By Danny Zeng
In a new report released by the Pew Research Center last Thursday, it has become apparent that student loan debt is now more of a burden to more families than ever. Throughout the 1990s, about one in ten households held educational loan debt. Today, that number has doubled to almost one fifth of households. According to the study, increasing student loan debt hurts the lowest income quintile of households the most. In 2007, as a share of the total household income, student loan debt was 15% for the lowest quintile. By 2010, that percentage had gone up to 24%, partly as result of decreasing income. This creates real financial challenges for low-income families, as student loan debt increasingly takes away greater proportion of their wealth. These households will probably have to repay their student loan debt sacrificing living expenses.
Some highlights from the report:
- Average student loan debt in 2010 was $26,682. About 10% of indebted households have outstanding debt in excess of $62,000, well beyond the median income in this country.
- For students attending a four-year public university, the average debt was $22,000
- Almost half (44%) of the outstanding debt were owned by young people under the age of 35
- Middle and upper-middle households suffered the most in the student loan crisis, with these groups owning 45% of all debt in 2010. For comparison, the poorest two-fifths owned 24%. The middle-fifth proportion had gone up by three percentage points from 2007 to 2010, from 20% to 23%.
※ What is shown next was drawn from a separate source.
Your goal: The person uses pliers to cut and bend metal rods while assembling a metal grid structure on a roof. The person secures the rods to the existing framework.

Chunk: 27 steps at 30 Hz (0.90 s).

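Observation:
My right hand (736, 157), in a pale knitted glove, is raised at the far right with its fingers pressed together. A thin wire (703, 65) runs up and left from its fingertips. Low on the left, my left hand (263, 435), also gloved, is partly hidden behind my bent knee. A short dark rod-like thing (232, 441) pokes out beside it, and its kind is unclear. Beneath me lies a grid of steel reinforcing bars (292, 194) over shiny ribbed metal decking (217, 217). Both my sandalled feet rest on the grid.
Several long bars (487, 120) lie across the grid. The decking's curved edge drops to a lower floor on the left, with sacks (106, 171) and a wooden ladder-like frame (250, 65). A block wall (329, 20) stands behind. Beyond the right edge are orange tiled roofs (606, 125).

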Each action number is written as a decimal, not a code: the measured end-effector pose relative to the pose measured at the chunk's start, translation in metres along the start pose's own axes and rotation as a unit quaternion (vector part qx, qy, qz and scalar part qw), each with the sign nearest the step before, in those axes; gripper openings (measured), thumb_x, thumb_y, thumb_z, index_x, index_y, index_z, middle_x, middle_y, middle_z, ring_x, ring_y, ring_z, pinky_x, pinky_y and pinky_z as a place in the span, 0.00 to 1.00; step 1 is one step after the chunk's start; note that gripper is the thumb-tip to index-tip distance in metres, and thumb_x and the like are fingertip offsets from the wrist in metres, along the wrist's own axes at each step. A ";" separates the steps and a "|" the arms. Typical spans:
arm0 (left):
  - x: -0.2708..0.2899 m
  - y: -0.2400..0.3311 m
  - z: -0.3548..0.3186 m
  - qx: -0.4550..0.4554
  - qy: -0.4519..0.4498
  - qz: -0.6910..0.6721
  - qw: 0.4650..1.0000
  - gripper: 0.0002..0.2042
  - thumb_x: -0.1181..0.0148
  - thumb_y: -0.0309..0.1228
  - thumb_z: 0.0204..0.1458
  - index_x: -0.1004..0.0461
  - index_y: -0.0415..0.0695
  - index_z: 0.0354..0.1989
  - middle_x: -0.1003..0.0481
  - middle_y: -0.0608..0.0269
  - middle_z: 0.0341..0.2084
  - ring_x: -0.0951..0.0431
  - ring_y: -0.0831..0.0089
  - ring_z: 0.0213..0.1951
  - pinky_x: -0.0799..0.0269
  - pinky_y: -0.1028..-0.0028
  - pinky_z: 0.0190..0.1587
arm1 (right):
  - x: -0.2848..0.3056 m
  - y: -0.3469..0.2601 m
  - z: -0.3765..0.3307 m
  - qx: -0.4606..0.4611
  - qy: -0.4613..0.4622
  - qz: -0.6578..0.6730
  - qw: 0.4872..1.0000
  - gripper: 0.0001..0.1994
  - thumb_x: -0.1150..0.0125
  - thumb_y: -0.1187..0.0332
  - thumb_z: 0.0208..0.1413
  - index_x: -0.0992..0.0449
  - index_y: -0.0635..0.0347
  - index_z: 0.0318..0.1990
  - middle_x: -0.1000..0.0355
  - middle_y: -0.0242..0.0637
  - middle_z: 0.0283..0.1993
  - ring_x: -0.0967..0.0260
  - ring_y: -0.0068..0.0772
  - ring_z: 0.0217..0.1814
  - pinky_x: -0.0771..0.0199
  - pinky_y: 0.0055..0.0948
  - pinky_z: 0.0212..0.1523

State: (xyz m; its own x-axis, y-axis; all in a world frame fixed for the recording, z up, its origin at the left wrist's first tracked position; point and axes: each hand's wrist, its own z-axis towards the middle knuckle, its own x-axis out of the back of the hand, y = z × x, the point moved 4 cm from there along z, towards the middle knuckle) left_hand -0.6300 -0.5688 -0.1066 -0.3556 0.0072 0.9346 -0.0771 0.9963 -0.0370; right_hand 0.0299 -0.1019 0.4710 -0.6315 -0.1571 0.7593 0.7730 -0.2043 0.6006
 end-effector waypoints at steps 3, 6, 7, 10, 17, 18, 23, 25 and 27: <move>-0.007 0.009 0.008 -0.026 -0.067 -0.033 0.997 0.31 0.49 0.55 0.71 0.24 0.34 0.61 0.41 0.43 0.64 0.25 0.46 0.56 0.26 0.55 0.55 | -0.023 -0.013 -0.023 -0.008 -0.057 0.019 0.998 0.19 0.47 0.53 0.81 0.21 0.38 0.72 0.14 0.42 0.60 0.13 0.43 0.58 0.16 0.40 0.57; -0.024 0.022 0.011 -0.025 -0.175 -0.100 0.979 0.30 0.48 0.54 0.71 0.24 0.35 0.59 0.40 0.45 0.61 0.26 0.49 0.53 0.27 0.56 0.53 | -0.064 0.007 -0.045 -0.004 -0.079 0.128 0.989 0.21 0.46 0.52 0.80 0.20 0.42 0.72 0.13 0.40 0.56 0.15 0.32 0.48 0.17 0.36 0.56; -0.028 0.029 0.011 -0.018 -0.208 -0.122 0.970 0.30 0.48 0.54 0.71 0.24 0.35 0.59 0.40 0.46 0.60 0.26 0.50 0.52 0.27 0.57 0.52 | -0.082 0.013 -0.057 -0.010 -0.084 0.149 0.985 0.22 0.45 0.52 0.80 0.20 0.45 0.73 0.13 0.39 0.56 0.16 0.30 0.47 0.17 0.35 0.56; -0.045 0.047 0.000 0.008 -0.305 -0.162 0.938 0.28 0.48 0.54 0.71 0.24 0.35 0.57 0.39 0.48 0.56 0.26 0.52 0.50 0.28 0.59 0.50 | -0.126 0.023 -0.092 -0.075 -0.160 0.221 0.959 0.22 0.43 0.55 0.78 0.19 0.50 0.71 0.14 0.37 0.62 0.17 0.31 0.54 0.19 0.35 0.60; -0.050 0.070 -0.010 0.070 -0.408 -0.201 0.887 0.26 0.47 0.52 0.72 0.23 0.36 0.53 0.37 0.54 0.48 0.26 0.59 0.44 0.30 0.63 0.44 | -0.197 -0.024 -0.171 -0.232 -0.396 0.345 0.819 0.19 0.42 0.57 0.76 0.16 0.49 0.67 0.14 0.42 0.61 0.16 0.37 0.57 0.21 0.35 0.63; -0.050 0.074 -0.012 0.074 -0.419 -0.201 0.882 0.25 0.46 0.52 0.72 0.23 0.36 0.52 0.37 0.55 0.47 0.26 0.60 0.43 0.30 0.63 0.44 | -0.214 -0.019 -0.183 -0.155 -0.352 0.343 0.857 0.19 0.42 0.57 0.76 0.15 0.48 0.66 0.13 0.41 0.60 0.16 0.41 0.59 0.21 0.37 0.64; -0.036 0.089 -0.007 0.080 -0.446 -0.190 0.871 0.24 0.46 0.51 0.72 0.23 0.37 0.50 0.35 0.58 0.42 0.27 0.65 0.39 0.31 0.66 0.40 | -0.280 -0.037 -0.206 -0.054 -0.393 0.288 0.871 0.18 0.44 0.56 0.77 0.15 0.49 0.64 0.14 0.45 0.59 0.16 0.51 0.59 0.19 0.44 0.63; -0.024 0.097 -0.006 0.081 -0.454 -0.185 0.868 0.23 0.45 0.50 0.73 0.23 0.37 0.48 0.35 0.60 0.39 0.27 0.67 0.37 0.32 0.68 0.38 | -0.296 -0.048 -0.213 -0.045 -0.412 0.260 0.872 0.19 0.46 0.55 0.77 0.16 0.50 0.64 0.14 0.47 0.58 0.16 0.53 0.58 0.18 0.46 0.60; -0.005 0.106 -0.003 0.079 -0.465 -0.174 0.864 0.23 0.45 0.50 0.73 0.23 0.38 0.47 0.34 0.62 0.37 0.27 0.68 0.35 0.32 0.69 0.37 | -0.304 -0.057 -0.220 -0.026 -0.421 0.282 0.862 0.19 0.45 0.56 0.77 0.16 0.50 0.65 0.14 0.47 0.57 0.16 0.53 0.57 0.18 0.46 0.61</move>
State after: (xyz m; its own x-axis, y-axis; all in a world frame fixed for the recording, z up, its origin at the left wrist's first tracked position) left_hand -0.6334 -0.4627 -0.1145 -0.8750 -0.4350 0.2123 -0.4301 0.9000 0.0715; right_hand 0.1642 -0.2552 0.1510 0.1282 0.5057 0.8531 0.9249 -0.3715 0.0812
This crisis is happening amidst the fact that real mean household income has decreased. Student loans do help lower income groups get through college; however, it has also become a greater proportion of their household income. The President wanted to “save” the federal student loan rate by maintaining the subsidized Stafford loan at 3.4%, without really care about how to fund the $6.7 billion price tag for a one-year extension, or the fact that the debacle was wholly created by a political compromise back in 2007 under a Democratic congress. His idea about “college affordability” is to simply hand out more government money to beef up the educational-industrial complex. The President needs to live up to what he said in the State of the Union address about keeping colleges across the country accountable to cost and tuition growth. True affordability requires the nation’s public universities to proactively seek symbiotic relationships with community colleges and for-profit colleges to expand access and reduce cost in real terms. So far, the President’s efforts on this front are scant. More loans and government subsidies are not sustainable solutions to our nation’s higher education problems. We need renewed focus on true access and affordability, and God forbid, quality. It’s time to rock the Ivory Tower and bring more accountability and transparency to higher education because the political and economic future of our country depends on a vibrant higher education ecosystem that is affordable to all.